I will be keeping a log of my 10 week cycle of test enanthate 

My gear:
Enantat QV 250, 500mg weekly, 250 mg on Mondays and Thursdays
Nolva 20mg- this is where my results will tell me to start. 
I am thinking about starting on week 6 or 7 and taking 20mg MWF through week 9 and then going 20 mg every day week 10 through 12 and then going 20 mg MWF weeks 13 & 14. 

Supplements:
ON pro gainer complex 
ON 100% natural casein
Animal pak vitamins
ON BCAAs
1000mg milk thistle
320 mg saw palmetto extract
Fish oil.

I will be using 23g 1.5in needs in my glutes

I will be starting in 1 week and will update my progress daily.

My diet goes without saying, ill be eating like a monster nonstop drinking gallons of water.

any comments or advice will be greatly appreciated.

----------


## HawaiianPride.

You don't need steroids , you need to address your diet. I suggest you post what you eat on a daily basis in the nutrition section for critique.

----------


## Dont wanna be old

Sorry you feel it necessary to try AAS . 
5 years training and you weight 170 @ 6'1''. 
That is underweight and you where doing something wrong .
Your diet needs work .
AAS will not work if your not eating enough any more than being natural .

Good luck .
Dont wanna be old

----------


## Juiceman211

Thanks guys for the advice and concern.

To start, I would not take any of this stuff unless I did extensive research. My background in as a Strength & Conditioning coach being certified as a CSCS and USAW has given me the knowledge of training. I have worked under and trained with the top S&C coaches in the country, those involved in collegiate, professional, and more specifically combine training. 

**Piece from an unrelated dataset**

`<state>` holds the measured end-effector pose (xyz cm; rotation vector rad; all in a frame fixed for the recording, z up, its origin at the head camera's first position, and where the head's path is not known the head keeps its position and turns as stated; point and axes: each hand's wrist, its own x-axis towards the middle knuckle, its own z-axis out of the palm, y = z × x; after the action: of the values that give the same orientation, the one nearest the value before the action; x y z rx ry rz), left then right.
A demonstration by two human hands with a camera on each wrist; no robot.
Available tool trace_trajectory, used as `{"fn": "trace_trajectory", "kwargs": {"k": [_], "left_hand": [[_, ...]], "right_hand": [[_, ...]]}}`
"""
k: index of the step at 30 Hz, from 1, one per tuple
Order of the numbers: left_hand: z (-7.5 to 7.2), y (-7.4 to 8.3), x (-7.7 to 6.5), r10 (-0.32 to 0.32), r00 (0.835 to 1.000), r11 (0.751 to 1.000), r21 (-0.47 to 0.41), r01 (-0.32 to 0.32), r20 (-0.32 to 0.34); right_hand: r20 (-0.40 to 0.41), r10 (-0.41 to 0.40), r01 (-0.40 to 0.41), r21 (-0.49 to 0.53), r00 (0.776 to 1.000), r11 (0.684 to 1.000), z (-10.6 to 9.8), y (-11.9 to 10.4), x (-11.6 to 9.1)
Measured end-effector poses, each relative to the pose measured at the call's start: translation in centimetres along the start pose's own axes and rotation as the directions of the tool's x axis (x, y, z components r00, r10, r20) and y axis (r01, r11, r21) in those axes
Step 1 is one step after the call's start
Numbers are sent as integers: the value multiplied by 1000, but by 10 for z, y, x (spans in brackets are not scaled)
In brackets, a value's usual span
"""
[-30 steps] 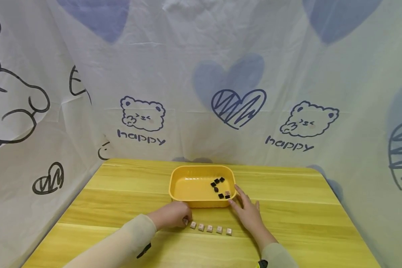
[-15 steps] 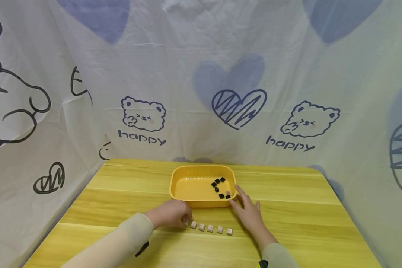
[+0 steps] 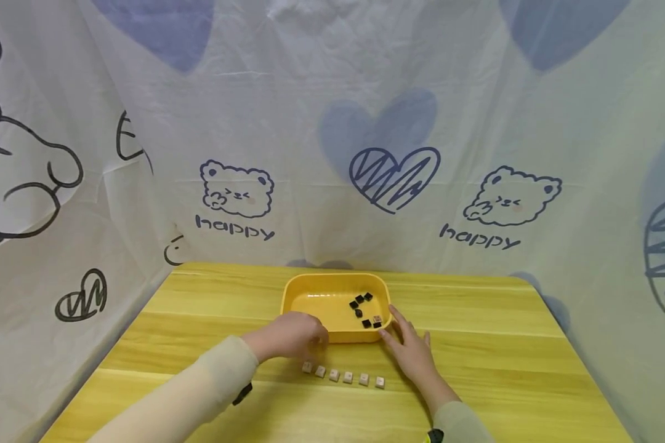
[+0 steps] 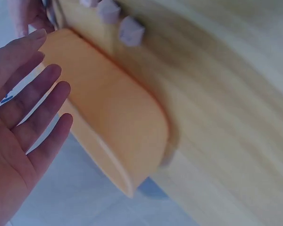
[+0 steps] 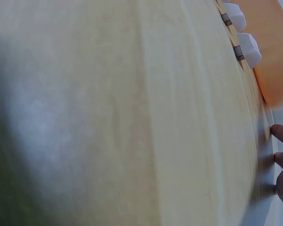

I will not be incorporating any olympic movements/lifts in this training cycle. I will be using the Extreme Mass Workout off of xlathlete.com. It has a training regimen of 4 days a week, Monday and Thursday being legs and shoulders with Tuesday and Friday being Chest/Back/Arms. I will be working more arms on Wed & Saturday to really work my bis and tris and forearms.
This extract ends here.